In recent years, NASA has selected instruments for the Europa Clipper Mission, which will make a flyby of that moon and begun a new study for a spacecraft that could land on Europa. In parallel, NASA's Cassini Mission has stimulated increasing interests in Saturn's moons Titan and Enceladus all of which is been captured in a new Roadmap to Ocean Worlds released by the agency in 2019.
The search for life is prominent in all of these activities, making this an opportune time to bring key scientific fields together into a new, collaborative partnership that will provide the scientific underpinning and context needed to explore these worlds in an informed, rigorous manner. Central to this partnership are the fields that make up the ocean sciences. In short, the insights we gain by studying our own ocean world will help set the stage for more effective exploration of oceans beyond Earth.
The project has two primary objectives:
- To quantify the importance of physical and (bio)geochemical processes on an ocean world to its biological potential and biosignature potential.
- To identify which observable features would most strongly determine an ocean world’s biological and biosignature potential.

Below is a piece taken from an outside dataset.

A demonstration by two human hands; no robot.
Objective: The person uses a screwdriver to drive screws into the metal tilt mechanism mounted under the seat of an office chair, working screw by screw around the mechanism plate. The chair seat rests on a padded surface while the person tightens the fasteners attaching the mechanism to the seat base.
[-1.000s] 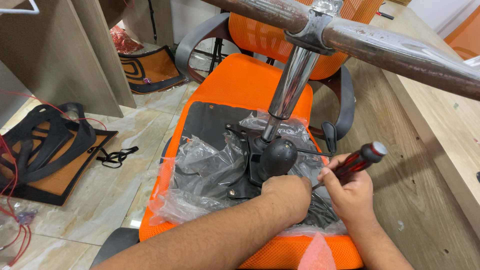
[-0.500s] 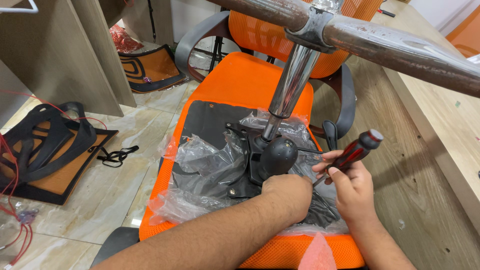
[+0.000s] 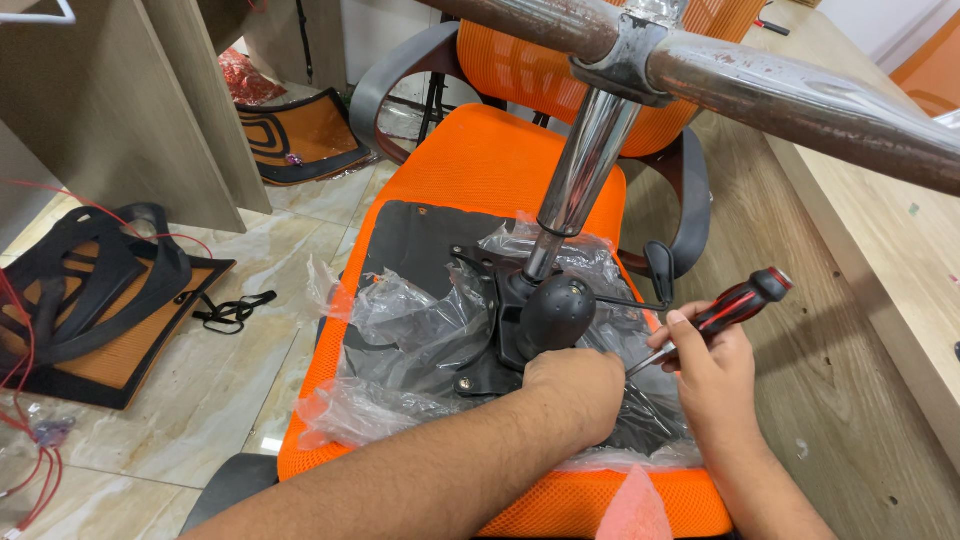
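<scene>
Two hands, right hand [image 3: 712, 372] fingers clenched round screwdriver [image 3: 722, 315] (red-black handle), left hand [image 3: 574, 392] fingers hidden.

Both forearms are bare from the bottom edge of the view up to the wrists, with no sleeve, cuff or glove on either. The left hand [image 3: 572, 392] shows no ring, watch or band, and fine dark hair runs along its forearm. The right hand [image 3: 712, 372] is likewise unadorned, its fingernails short and plain, and its wrist carries no strap or bracelet.
</scene>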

Our team will address these objectives by constructing a comprehensive theoretical framework—one that is informed and tested by experimental efforts—that connects the broad spectrum of physical and chemical processes likely governing flows of material and energy within an ocean system to determine the biological and biosignature potential of that world. We will focus exclusively on ocean worlds where liquid water oceans are in contact with an underlying rocky seafloor because our experience here on Earth has repeatedly shown that sub-seafloor fluid flow presents the best conditions to release chemical energy stored in geologic formations.
Our approach is designed to provide a predictive framework applicable to all ocean worlds of this type, but will have clear, immediate and direct relevance to two high priority astrobiology targets: Europa and Enceladus.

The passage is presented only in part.